I work in embedded systems, and the best advice I can offer is: resist the urge to speculate when problems arise. Stay quiet, grab an oscilloscope, and start probing the problem area. Objective measurements beat conjecture every time. It's hard to argue with scope captures that clearly show what's happening. As Jack Ganssle says, "One test is worth a thousand opinions."
jdhwosnhw|6 months ago
In my experience, the most helpful approach to performing RCA on complicated systems involves several hours, if not days, of hypothesizing and modeling prior to test(s). The hypothesis guides the tests, and without a fully formed conjecture you’re practically guaranteed to fit your hypothesis to the data ex post facto. Not to mention that in complex systems there is usually 10 benign things wrong for every 1 real issue you might find - without a clear hypothesis, its easy to go chasing down rabbit holes with your testing.
seidleroni|6 months ago
AnimalMuppet|6 months ago
If you can grab an oscilloscope and gather meaningful data in 15 minutes, why would you spend several hours hypothesizing and modeling?
If you can't, then spending several hours or days modeling and hypothesizing is better than just guessing.
So I think that data beats informed opinions, but informed opinions beat pure guesses.
n_u|6 months ago
When you test part of the circuit with the scope, you are using prior knowledge to determine which tool to use and where to test. You don’t just take measurements blindly. You could test a totally different part of the system because there might be some crazy coupling but you don’t. In this system it seems like taking the measurement is really cheap and a quick analysis about what to measure is likely to give relevant results.

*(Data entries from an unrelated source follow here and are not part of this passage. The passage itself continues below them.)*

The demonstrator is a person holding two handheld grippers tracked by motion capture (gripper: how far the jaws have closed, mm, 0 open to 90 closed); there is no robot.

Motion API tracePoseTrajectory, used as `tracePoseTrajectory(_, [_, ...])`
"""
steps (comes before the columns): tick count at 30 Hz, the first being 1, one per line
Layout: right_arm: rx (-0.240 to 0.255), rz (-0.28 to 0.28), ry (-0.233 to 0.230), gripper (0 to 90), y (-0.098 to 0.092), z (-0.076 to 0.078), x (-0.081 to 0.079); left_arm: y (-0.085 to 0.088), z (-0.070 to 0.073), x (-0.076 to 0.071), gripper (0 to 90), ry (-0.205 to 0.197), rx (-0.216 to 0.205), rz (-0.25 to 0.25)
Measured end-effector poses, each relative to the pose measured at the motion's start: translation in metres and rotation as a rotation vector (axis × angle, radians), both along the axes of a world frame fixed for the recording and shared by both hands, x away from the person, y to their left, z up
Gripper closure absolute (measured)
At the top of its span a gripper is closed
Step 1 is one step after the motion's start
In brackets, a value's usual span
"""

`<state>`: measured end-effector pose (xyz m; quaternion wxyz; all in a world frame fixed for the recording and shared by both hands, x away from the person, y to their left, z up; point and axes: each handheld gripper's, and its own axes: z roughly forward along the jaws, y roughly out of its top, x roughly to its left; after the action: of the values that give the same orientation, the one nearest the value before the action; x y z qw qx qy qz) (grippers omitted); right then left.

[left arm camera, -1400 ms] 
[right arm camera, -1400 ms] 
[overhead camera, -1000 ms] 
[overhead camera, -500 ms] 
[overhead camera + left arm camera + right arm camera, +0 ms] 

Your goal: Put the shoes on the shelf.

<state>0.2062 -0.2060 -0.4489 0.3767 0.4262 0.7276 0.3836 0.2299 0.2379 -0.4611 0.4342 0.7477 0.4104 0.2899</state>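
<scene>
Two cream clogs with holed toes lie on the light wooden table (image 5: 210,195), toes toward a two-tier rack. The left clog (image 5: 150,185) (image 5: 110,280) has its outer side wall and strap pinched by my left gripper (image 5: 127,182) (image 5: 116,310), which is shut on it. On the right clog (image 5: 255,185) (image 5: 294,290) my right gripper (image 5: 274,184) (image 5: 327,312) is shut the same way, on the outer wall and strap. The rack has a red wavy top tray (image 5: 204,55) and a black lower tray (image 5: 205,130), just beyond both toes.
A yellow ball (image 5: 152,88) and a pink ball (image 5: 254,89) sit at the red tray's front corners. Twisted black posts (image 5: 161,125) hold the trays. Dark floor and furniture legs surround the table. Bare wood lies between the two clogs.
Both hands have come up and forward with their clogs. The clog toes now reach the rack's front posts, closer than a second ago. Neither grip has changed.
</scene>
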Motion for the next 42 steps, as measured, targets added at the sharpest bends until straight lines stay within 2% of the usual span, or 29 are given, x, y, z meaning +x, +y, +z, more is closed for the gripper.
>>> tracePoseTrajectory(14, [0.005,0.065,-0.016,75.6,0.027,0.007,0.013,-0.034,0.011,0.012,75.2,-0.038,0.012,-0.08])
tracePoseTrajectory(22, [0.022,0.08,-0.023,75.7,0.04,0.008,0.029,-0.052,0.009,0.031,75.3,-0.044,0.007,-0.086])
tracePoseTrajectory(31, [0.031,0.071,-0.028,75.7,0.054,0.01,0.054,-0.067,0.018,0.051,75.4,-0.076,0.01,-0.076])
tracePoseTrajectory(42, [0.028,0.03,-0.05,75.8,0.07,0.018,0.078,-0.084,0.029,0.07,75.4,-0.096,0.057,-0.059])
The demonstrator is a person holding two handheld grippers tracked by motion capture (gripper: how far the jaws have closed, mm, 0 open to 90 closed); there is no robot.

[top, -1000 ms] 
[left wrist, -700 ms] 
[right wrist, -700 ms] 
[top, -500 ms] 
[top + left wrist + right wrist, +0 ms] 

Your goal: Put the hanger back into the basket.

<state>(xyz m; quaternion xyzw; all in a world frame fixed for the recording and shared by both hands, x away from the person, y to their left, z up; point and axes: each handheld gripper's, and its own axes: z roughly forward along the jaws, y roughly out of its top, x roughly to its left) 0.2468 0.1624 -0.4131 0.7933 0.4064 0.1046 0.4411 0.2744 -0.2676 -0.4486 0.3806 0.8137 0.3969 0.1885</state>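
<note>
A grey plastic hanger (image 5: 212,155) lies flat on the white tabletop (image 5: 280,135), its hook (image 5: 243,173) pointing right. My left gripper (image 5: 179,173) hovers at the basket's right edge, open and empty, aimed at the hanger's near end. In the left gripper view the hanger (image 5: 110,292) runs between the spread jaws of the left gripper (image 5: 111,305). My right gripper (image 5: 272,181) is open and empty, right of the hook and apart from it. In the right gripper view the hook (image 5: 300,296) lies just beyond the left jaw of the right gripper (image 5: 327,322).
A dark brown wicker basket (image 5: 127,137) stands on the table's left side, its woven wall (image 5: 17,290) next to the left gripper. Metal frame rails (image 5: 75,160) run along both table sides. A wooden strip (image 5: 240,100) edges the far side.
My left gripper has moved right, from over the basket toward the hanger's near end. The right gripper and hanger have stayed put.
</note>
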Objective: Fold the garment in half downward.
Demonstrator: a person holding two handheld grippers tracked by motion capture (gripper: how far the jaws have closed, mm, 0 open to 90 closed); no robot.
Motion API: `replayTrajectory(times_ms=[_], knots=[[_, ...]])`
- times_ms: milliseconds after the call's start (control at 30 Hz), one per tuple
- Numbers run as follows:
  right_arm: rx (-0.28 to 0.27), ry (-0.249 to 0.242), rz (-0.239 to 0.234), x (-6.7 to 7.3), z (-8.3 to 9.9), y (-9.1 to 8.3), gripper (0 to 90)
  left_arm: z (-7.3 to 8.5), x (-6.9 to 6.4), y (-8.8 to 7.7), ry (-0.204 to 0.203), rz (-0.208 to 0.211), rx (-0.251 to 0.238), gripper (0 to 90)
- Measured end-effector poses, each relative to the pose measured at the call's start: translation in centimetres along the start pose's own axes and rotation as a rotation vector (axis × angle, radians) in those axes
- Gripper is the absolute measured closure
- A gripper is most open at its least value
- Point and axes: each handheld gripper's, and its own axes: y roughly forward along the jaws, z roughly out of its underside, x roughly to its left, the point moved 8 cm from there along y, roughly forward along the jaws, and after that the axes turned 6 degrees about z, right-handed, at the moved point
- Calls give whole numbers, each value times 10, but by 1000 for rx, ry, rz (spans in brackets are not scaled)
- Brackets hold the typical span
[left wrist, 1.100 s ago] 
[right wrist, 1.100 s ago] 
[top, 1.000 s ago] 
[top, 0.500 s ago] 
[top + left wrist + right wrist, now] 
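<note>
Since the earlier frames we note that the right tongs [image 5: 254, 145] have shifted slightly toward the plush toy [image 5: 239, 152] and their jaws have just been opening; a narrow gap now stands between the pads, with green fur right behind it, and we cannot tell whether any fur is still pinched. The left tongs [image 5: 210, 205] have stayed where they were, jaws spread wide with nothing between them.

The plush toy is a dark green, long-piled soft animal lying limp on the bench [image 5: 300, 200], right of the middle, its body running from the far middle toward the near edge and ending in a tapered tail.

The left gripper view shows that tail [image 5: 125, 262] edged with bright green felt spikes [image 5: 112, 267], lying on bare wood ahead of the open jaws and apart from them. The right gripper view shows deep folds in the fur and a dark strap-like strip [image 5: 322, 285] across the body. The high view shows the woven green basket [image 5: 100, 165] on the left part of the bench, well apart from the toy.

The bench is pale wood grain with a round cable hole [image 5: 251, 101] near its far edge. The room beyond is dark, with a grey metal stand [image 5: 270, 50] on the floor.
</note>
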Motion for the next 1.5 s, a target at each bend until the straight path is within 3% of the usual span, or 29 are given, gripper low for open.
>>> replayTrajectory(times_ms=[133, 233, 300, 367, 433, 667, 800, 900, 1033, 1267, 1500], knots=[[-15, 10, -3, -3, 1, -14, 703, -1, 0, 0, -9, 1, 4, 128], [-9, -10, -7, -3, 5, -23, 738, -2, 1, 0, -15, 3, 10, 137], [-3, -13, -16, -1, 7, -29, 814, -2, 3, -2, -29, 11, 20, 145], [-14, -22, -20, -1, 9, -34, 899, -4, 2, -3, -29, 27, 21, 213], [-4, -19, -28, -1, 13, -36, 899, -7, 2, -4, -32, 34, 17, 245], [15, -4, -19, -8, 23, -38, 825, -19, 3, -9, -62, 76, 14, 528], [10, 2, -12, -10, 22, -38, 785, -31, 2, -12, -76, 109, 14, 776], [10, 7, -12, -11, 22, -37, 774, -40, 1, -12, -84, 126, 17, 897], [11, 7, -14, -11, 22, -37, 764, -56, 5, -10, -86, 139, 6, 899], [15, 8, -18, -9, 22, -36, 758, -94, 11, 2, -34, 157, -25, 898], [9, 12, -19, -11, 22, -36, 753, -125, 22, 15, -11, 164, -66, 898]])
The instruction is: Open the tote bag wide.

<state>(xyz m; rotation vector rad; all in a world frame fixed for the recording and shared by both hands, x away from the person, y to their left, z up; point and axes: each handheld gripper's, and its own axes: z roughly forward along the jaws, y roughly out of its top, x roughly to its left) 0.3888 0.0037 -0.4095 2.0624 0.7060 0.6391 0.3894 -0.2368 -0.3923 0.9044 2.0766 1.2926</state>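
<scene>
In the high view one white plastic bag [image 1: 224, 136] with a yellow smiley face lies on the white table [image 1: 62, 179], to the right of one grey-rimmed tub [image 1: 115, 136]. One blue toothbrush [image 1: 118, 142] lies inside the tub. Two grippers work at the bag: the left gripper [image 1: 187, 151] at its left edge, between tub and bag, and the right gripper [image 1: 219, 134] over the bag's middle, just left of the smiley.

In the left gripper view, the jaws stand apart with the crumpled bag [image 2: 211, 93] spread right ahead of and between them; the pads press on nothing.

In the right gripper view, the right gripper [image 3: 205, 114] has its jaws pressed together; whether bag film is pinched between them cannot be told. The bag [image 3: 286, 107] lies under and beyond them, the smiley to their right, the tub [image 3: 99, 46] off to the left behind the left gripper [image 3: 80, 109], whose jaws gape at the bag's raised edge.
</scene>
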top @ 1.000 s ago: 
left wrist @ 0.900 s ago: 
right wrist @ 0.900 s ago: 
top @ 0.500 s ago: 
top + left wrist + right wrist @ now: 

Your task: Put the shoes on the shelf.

In a different system it could be that measurements are expensive and it’s easy to measure something irrelevant. So there it’s worth doing more analysis before measurements.
I think both cases fight what I’ve heard called intellectual laziness. It’s sometimes hard to make yourself be intellectually honest and do the proper unbiased analysis and measuring for RCA. It’s also really easy to sit around and conjecture compared to taking the time to measure. It’s really easy for your brain to say “oh it’s always caused by this thing cuz it’s junk” and move on because you want to be done with it. Is this really the cause? Could there be nothing else causing it? Would you investigate this more if other people’s lives depended on this?
I learned about this model of viewing RCA from people who work on safety critical systems. It takes a lot of energy and time to be thorough and your brain will use shortcuts and confirmation bias. I ask myself if I’m being lazy because I want a certain answer. Can I be more thorough? Is there a measurement I know will be annoying so I’m avoiding it?
MSFT_Edging|6 months ago
It's helped a dozen times so far essentially playing 20 questions and being able to point to the exact problem and have it resolved quickly.
This is a semi-embedded system. FGPAs, SoCs, drivers, userspace, userspace drivers, etc. Lots of stuff to go wrong, speculation gives a place to start.
organsnyder|6 months ago
teiferer|6 months ago
That's not to say that at some point you don't need to get your hands dirty. But it's equally important to balance that with thinking and theory building. It's whoever gets that balance right who will be most effective at debugging, not the one with the dirtiest hands.
cushychicken|6 months ago
The most dangerous words during debug are: “…but it should work this way!” This is a mantra I try hard to instill in all EEs I mentor.
“Should” isn’t worth a damn to me. You test your way out of hardware bugs - you don’t logic your way out.
fedeb95|6 months ago
SkyPuncher|6 months ago
Speculation is fine, but you need to ground it in reality.